The accelerating efforts by corporations to link their internal applications with those belonging to external partners and suppliers using technologies such as XML and Simple Object Access Protocol are another source of concern, he said.
Increasingly, companies are opening new ports on their firewalls to let outside applications talk with inside applications, “even though the security aspects of doing so are totally unproven,” Pescatore said.
“The rush toward Web services will result in glaring holes,” he said. “2002 is not the year to jump on Web services.”
Malicious code that blends virus and wormlike features and is designed to take advantage of multiple software vulnerabilities also poses a major threat, said Thompson.
One example of this emerging threat was last year’s Nimda worm, which wreaked havoc on enterprise networks around the world. Unlike previous-generation malware, Nimda spread via both the Internet and e-mail, taking advantage of multiple vulnerabilities.
Expect to see more sophisticated variants of Nimda this year, Thompson said. Dealing with them will require constant attention to patching and updating of anti-virus suites, he said.
Wireless security will also emerge as a major concern this year, said David Lelievre, a project manager at Clinton Township, Mich.-based application service provider Tweddle Information Services Inc.

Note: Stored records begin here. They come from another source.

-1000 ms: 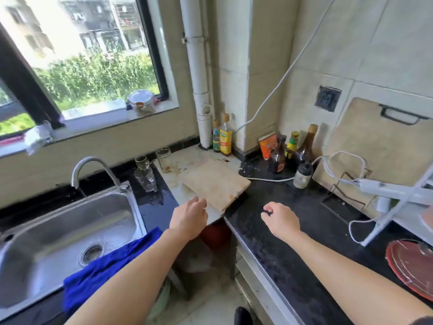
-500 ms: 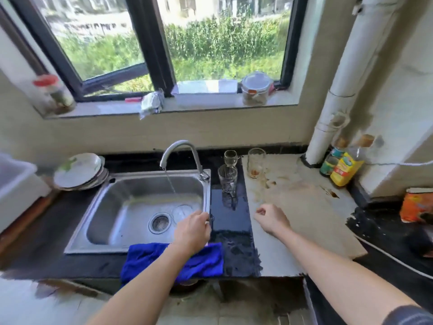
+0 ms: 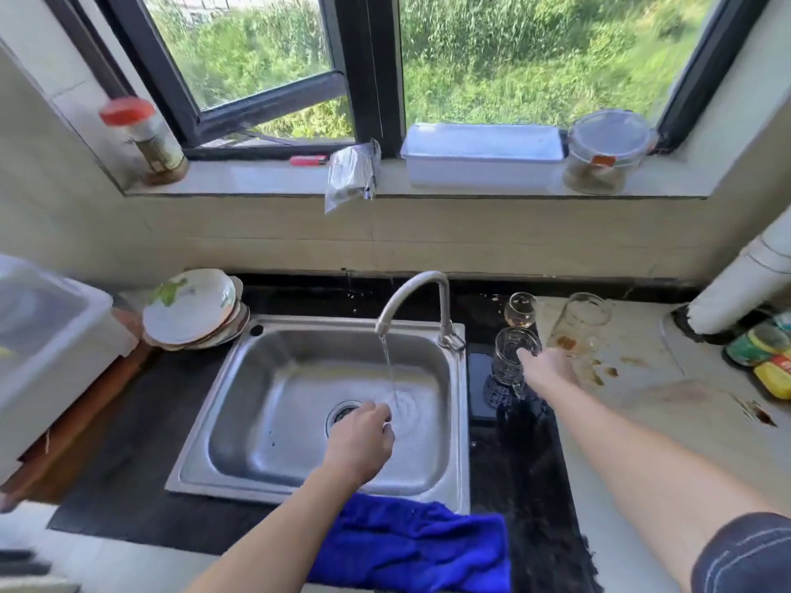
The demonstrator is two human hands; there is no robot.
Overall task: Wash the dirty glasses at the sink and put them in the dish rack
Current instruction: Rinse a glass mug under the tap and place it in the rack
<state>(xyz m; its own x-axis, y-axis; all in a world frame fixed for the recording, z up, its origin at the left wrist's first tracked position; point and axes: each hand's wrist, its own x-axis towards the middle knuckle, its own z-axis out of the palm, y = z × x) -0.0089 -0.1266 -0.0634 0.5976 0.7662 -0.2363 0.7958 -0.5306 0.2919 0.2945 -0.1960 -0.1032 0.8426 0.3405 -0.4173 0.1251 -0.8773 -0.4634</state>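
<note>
Three glasses stand right of the steel sink (image 3: 239, 425): a patterned tumbler (image 3: 509, 357) on the black counter, a small stemmed glass (image 3: 520, 309) behind it, and a tall stained glass (image 3: 580, 323) on the pale slab. My right hand (image 3: 548, 372) reaches the tumbler, fingertips touching its rim, not clearly closed around it. My left hand (image 3: 361, 440) hangs over the basin with fingers loosely curled and nothing in it, just left of the water running from the tap (image 3: 413, 301). A white rack or bin (image 3: 47, 336) sits at the far left.
A blue cloth (image 3: 411, 545) drapes over the sink's front edge. Stacked plates (image 3: 192, 310) lie left of the sink. Jars, a white box and a bag stand on the windowsill. Bottles (image 3: 766, 357) and a white pipe stand at the right.
My view has swung left from the counter to the sink. My left hand moved from the cloth to above the basin. My right hand reached forward from the slab to the patterned tumbler.
</note>
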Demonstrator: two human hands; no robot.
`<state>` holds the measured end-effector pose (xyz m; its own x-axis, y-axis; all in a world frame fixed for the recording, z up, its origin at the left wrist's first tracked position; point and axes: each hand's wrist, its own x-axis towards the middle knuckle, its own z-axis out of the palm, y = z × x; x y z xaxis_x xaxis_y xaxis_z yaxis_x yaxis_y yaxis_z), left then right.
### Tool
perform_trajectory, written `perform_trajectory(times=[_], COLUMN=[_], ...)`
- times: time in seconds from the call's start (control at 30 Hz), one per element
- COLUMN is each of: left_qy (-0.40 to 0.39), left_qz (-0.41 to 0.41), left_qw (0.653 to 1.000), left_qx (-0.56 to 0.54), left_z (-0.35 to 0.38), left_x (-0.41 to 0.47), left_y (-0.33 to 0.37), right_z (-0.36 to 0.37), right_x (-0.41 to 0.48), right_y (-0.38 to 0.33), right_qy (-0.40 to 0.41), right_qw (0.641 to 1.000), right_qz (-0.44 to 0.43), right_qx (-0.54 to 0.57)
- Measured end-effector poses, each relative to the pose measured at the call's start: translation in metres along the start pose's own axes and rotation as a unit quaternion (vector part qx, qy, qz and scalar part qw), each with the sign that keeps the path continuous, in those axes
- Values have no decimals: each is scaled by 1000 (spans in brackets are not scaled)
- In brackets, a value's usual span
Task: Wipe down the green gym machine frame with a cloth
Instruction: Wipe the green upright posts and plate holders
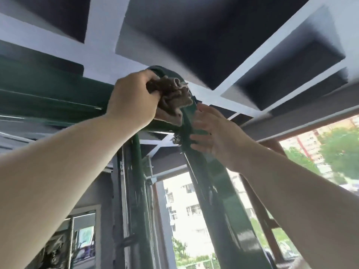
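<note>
The view looks steeply upward at the green frame [223, 200], taken here as the landmark, where its rising post curves over into a horizontal top beam just under a coffered ceiling [194, 45] of white ribs and dark recesses. The 2 hands are apart, 1 on each side of that curve. The left hand [134, 98] has its fingers curled round a bunched brown cloth [172, 98] and holds it pressed against the frame at the bend (the cloth spills down over the beam's near face). The right hand [215, 133] lies just below the cloth on the post's right side, fingers mostly straight and spread, touching the green metal without wrapping it. A small shiny bolt [176, 140] sits on the frame between the 2 wrists. Left of the post stand further green and grey uprights. Behind the frame, windows [186, 210] show pale buildings and green trees in daylight.
</note>
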<state>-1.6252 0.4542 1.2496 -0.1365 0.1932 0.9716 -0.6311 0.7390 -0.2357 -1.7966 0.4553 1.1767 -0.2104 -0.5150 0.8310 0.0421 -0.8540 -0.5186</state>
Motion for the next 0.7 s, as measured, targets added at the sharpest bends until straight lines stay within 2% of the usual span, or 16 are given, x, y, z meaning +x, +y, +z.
perform_trajectory(times=[0.1, 0.17, 0.23, 0.3, 0.33, 0.37, 0.43, 0.47, 0.57, 0.7], left_qy=[8, -24, -59, -101, -133, -166, -185, -188, -244, -276], left_qz=[-22, -25, -11, 5, -3, -11, 9, 20, -23, -7], left_qw=[994, 981, 981, 991, 991, 982, 939, 920, 889, 857], left_qx=[-110, -189, -183, -90, -14, 88, 290, 342, 387, 434], left_z=[6, 9, 8, 2, -3, -7, -14, -18, -25, -26], left_x=[5, 11, 19, 24, 25, 25, 23, 22, 19, 16], left_y=[7, 13, 11, 1, -4, -9, -9, -7, -6, -9], right_z=[11, 23, 36, 37, 31, 22, 3, -3, -2, 5], right_x=[15, 25, 35, 48, 59, 71, 91, 95, 91, 66], right_y=[-2, -10, -21, -31, -36, -38, -35, -31, -8, 8], right_qy=[-20, -62, -81, -51, -9, 56, 177, 183, 59, -34], right_qw=[998, 993, 986, 983, 984, 980, 932, 910, 855, 876], right_qz=[-39, -63, -86, -129, -161, -192, -221, -208, -172, -276], right_qx=[42, 73, 117, 123, 74, -17, -228, -308, -485, -395])
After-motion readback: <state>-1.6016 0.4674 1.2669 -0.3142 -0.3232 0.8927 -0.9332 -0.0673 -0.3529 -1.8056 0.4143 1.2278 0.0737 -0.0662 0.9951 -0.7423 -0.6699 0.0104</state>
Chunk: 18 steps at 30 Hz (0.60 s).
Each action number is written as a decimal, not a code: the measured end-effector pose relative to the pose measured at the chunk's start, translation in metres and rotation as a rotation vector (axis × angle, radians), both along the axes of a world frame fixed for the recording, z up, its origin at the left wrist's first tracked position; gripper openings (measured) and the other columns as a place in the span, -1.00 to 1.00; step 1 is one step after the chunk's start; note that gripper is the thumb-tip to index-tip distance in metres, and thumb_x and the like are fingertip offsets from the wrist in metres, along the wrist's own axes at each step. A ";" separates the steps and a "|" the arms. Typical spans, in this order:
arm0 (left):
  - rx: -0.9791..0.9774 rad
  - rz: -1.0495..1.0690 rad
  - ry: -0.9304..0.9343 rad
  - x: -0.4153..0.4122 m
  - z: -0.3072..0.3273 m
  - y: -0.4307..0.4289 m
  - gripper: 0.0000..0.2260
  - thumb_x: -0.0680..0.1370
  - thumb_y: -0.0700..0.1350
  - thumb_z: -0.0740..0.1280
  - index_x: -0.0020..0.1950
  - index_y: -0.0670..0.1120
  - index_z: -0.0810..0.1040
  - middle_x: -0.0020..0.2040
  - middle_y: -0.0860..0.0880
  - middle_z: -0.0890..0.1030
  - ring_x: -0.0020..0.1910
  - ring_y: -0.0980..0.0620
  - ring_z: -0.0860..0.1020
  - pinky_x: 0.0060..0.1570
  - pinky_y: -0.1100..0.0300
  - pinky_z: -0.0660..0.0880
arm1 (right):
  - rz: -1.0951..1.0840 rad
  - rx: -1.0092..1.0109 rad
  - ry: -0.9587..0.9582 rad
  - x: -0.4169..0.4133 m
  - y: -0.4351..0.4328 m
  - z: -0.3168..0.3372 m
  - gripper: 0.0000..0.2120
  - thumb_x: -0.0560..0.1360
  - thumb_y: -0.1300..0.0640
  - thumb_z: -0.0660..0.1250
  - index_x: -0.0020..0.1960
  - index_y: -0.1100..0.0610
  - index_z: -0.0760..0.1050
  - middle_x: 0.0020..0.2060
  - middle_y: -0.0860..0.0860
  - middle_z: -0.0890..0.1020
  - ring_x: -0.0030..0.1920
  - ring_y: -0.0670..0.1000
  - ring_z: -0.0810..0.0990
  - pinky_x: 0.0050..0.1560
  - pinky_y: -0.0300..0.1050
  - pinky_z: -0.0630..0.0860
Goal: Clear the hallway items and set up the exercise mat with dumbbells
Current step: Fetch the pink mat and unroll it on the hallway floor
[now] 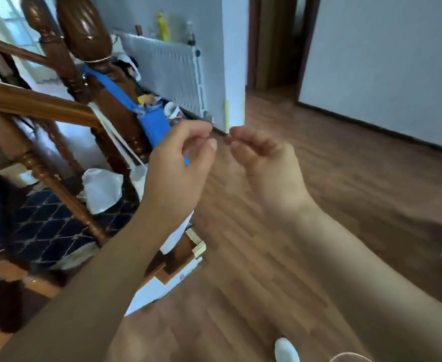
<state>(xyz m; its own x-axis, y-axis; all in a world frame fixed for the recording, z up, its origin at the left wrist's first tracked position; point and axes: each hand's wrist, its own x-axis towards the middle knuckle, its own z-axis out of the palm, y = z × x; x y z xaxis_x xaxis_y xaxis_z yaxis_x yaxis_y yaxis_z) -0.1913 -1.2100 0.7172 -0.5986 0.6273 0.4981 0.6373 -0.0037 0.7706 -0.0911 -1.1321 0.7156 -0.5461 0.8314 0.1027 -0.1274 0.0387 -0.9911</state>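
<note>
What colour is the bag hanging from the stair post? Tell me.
The bag is blue; head view.

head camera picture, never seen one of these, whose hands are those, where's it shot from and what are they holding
No machine here: a person wears one wide-angle camera on the head, looking forward and down at their own bare arms. The left hand pinches a small blue strip; the fingers of the right hand curl close by, but blur hides whether they hold anything. Behind, a blue bag hangs from a wooden stair post, a white plastic bag sits at its foot, and the floor is wood.
</note>
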 end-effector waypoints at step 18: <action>-0.016 -0.953 -0.051 0.286 -0.015 0.158 -0.86 0.53 -0.11 0.32 0.09 -0.01 0.55 -0.01 0.14 0.60 0.02 0.18 0.58 0.09 0.22 0.53 | -0.977 0.067 -0.186 0.315 0.052 -0.009 -0.75 0.54 0.23 0.28 0.19 0.10 0.56 0.03 -0.06 0.67 0.01 -0.18 0.61 0.09 -0.33 0.52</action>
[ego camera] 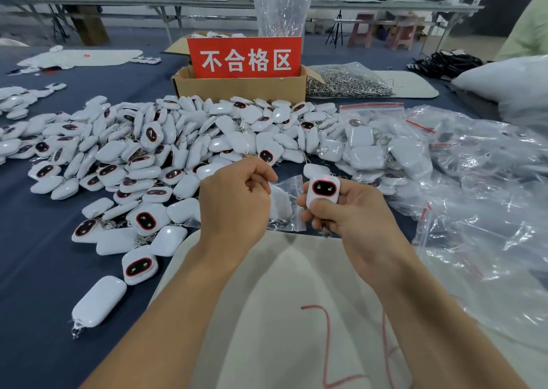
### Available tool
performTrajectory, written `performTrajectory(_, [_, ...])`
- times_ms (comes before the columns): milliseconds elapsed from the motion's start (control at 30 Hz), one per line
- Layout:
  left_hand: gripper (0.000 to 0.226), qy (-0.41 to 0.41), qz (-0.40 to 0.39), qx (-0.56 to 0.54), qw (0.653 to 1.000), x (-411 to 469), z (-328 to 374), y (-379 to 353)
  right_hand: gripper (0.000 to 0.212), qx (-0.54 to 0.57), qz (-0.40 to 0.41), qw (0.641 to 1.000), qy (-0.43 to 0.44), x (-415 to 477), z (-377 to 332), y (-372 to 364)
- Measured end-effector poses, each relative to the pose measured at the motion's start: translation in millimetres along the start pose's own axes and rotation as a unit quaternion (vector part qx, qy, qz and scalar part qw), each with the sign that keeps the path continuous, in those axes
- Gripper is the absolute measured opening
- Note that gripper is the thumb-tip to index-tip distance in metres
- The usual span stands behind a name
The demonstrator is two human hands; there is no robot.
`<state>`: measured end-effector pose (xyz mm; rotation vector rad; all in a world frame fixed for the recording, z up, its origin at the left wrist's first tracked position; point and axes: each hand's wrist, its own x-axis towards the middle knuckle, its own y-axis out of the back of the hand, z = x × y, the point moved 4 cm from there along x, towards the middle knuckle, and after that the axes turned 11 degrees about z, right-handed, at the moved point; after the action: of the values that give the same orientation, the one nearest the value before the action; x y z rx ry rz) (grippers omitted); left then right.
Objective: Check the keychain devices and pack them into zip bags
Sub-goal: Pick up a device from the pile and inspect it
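Thumb and fingers of the right grip (355, 219) curl round one white keychain device (323, 190), held face up above the middle of the counter (32, 270) near its near edge. The device's dark oval screen has a red rim and two small lock icons, and a tiny red light glows above it. Its metal clasp (325, 229) hangs out below the palm. Just to the left, the left grip (237, 201) is clenched, its curled fingers pinching the left edge of a clear zip bag (289, 210) that holds another white device; the bag hangs between the two grips, close to the held device, though whether it touches it cannot be told. Beneath both forearms a pale mat (267, 314) with red pen marks lies at the near edge. A loose heap of devices (133, 151) spreads across the left half of the blue counter, some screen up, some showing plain white backs. Toward the far edge stands a cardboard box (240, 87) with a red sign (244, 58) in white characters propped in it, and right of the box sits a clear sack of metal rings (347, 83). Along the right edge are filled bags (385, 148) with red zip strips and a crumpled pile of empty bags (480, 199).
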<state>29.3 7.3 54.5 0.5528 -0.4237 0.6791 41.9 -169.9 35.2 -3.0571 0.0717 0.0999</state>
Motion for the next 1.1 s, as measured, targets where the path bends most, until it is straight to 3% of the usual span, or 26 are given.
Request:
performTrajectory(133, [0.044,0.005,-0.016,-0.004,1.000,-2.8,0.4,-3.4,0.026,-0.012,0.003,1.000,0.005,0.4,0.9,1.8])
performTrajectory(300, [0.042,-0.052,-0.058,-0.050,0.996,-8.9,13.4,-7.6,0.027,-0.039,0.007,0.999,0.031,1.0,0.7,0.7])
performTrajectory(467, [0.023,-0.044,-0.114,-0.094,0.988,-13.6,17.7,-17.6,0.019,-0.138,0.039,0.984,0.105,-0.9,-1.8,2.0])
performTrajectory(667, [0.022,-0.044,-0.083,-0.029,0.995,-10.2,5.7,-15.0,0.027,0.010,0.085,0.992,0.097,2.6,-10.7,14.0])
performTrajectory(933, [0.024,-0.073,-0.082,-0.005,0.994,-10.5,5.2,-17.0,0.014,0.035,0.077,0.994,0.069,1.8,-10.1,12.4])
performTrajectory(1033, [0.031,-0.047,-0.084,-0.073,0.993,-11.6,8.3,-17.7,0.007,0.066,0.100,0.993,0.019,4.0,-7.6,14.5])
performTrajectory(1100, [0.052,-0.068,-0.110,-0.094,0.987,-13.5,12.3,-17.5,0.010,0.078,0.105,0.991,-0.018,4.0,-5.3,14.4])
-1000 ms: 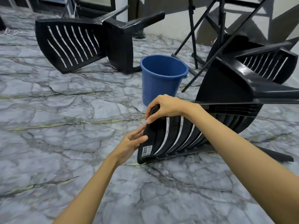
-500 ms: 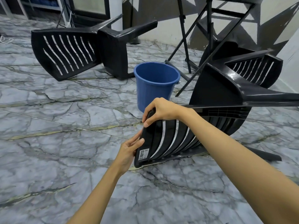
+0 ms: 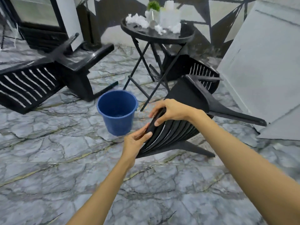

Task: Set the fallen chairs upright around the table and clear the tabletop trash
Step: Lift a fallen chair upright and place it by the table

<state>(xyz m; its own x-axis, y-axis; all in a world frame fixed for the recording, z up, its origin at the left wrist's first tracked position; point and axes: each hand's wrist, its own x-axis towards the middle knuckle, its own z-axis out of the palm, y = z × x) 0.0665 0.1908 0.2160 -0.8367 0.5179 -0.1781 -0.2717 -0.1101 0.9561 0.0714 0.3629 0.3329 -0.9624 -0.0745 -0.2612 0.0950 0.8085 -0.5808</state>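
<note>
Grip on the nearest chair (image 3: 176,133), which lies on its side on the marble floor just right of a blue bucket (image 3: 118,120). Its slatted backrest faces the viewer and its legs point away to the right. The right hand (image 3: 171,111) takes the upper corner of the backrest, its fingers (image 3: 157,122) curled over the rim. The left hand (image 3: 135,142) takes the same rim lower down, thumb and fingers (image 3: 148,134) pinching it.

The chair looks like one-piece moulded plastic, so it is probably light and stiff, with a smooth, somewhat slippery surface. The backrest rim gives good leverage. The slats appear thinner and may flex, so they are the poorer hold. On the polished floor the lower legs may skid as the chair pivots upright.

A second chair (image 3: 27,88) lies tipped at left, and a third chair (image 3: 201,70) lies behind, beside the folding legs of the bench (image 3: 186,38). Crumpled white trash (image 3: 138,20) sits on the bench top beside a small potted plant (image 3: 153,4).
</note>
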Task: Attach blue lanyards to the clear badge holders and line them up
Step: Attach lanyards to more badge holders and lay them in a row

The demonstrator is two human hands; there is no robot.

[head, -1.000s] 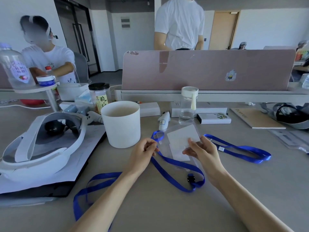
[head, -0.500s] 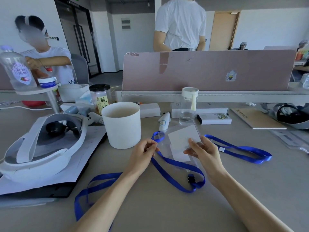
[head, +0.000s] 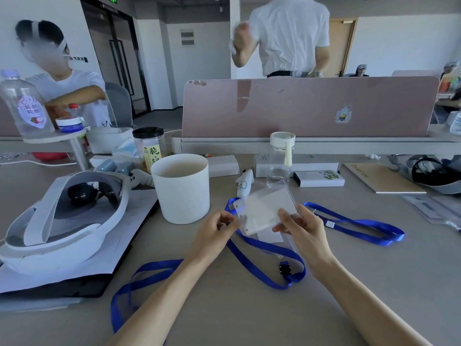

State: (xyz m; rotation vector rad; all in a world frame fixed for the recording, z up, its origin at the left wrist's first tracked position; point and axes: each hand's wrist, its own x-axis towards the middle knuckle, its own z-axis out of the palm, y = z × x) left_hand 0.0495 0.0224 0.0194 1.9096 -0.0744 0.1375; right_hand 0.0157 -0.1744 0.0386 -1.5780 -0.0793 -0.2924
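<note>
Since half a second ago: badge holder (head: pixel 264 212) tipped up and turned, short left edge swung toward the left hand (head: pixel 214 233); left fingers (head: pixel 230 219) shifted off the strap to that edge.

Right hand (head: pixel 303 232): thumb on the front face, fingers behind, pinching the holder's right end. Holder held clear of the surface, near its middle, just right of the white cup (head: pixel 182 188).

Left fingers: curled, tips closed together, touching or just beside the holder's near left corner. Not possible to tell whether gripping the corner, the strap or nothing.

Blue lanyard (head: pixel 274 247): flat on the surface beneath the holder, running from under the left edge toward the near edge, ending in a loop with a black clip (head: pixel 285 268) beside the right wrist.

Governing relation: holder's long axis left to right, short left edge (probably the attachment end) facing the left hand; clip below it, toward the near edge, closer to the right wrist. Likely requirement: clip raised to that edge, left hand being the freer one.

Second lanyard (head: pixel 366 223) toward the right edge and third lanyard (head: pixel 159 264) toward the near left corner, both apparently unattached.
</note>
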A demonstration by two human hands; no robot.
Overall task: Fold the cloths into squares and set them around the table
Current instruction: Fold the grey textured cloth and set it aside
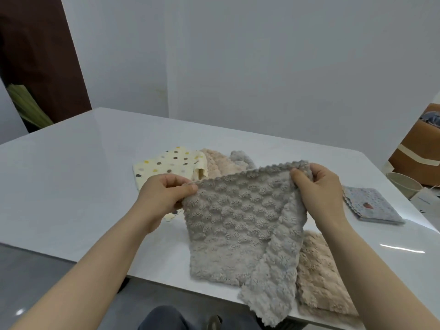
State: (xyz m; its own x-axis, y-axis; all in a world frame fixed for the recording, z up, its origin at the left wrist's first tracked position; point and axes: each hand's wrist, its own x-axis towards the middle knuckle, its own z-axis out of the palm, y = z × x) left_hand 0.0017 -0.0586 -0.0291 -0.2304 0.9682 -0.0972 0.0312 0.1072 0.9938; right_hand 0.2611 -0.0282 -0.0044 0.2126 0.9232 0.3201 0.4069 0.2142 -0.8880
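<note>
Grey cloth held up, left hand and right hand fingers pinching its top corners

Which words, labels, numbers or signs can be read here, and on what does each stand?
Nothing here can be read.
On the white paper bag, a short dark line of print: too small and blurred to read.
On the folded grey cloth, a small red mark: seemingly a picture, not letters.
</note>
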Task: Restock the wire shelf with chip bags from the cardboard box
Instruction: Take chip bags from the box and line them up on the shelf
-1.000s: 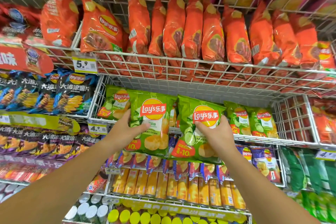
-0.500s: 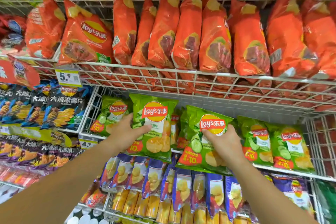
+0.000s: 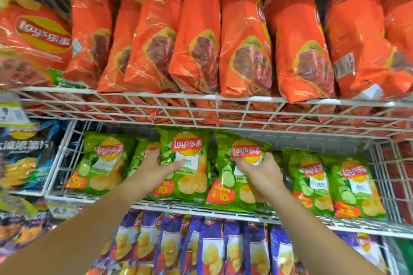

“The wireless Internet will emerge as the leading trend for the next three to five years,” Lelievre said. “Security will have to be defined and established before the market hits full force.”
People should also expect a lot of vendor consolidation this year, especially in the managed security services arena, said Eric Hemmendinger, an analyst at Boston-based Aberdeen Group Inc.
Corporations that are getting into first-time relationships with security vendors need to pay special attention to the financial stability of the company and its customer base, he warned.
“We are going to see some very public debacles in the security space this year,” Hemmendinger said. “The caution here for users is you can’t afford not to do due diligence” before choosing a security vendor, he said.